People move the body of a polio vaccination worker who was killed in Jalalabad, Afghanistan, on June 15, 2021. Four polio vaccination workers were killed and three injured in separate attacks by militants in the eastern city. Keystone / Ghulamullah Habibi

Switzerland has decided to resume the deportation of rejected asylum-seekers to Afghanistan, it has been confirmed.

This content was published on June 21, 2021 - 16:22
Keystone-SDA/sb

The State Secretariat for Migration (SEM) confirmed to Swiss public television, SRF, on Sunday that deportation flights would take place with immediate effect.

This move, which mirrors similar decisions in other European countries, follows an agreement with the Afghan government, the SEM said.

According to the SEM, 144 rejected asylum-seekers from Afghanistan who are staying in Switzerland will be returned to their home country. The date of their returns is not known.

Human rights groups have criticised the decision, warning that Afghanistan remains one of the most dangerous countries in the world.

Amnesty International views any current deportation to Afghanistan as a violation of human rights.

“This decision is irresponsible. The security and human rights situations in Afghanistan are extremely precarious,” Alicia Giraudel, an asylum expert at Amnesty International Switzerland, told SRF. “Nobody should be taken back to Afghanistan at the moment.”

Lukas Rieder from the SEM insists that the safety of the people returned will be guaranteed.

“The SEM checks every single case, every single person, very precisely and in detail, whether they are personally threatened or persecuted,” he told SRF.

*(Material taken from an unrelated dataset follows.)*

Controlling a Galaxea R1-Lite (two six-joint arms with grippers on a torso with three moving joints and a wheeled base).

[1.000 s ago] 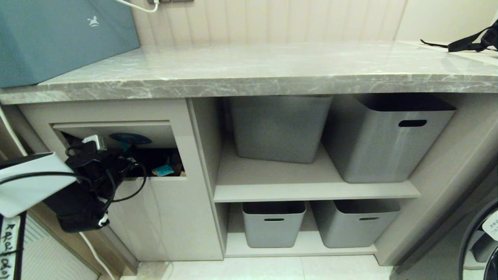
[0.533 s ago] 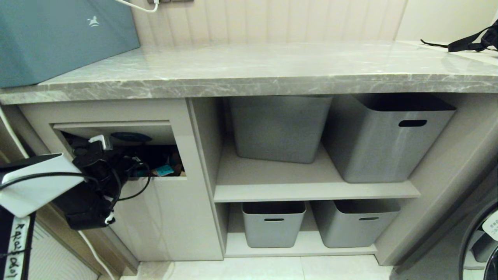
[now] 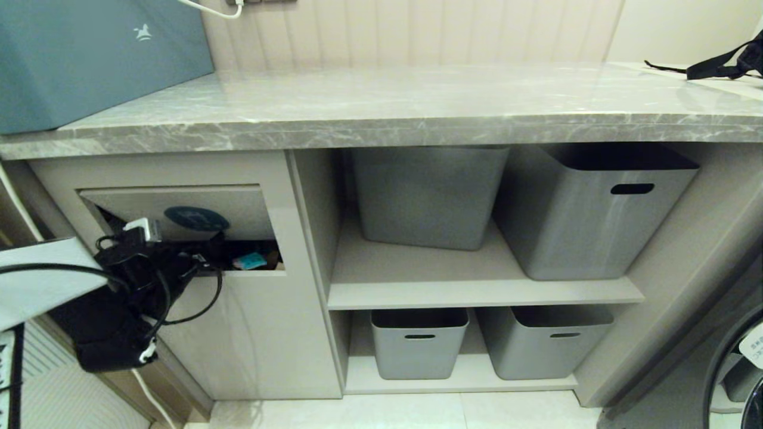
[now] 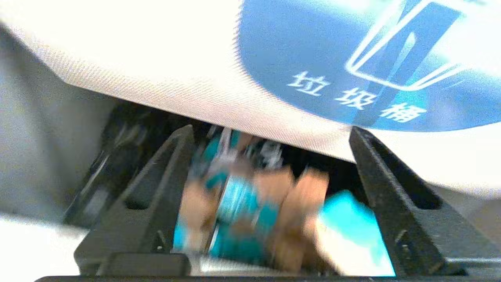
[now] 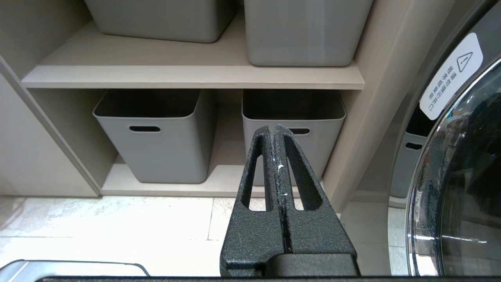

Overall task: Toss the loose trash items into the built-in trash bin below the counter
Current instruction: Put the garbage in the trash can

If this is the case, the person can stay in Switzerland and will be recognised as a refugee. “But if that is not the case, then a return to Afghanistan is possible,” he said.

Ongoing violence

Violence has been rising in Afghanistan as foreign forces prepare to withdraw from the country by September 11 and efforts to broker a peace settlement between the Afghan government and insurgent Taliban have slowed.

The Taliban are fighting government troops in 26 of 34 provinces, and the insurgents have recently captured more than ten districts, government officials say.

Rieder said that the SEM was taking into account the withdrawal of troops, which was an “important factor” in their decision-making.

“But in the asylum procedure it is clarified whether a person being returned is being persecuted or threatened. That is why the withdrawal of troops does not play a role in these cases,” he said.

Giraudel meanwhile argues that the SEM can provide no safety guarantees at the moment.

“The NATO troop withdrawal threatens to worsen the security situation in Afghanistan. In the past few months we have documented horrific attacks on school children, medical staff, humanitarian workers and civilians. There are no guarantees that people will be protected,” she told SRF.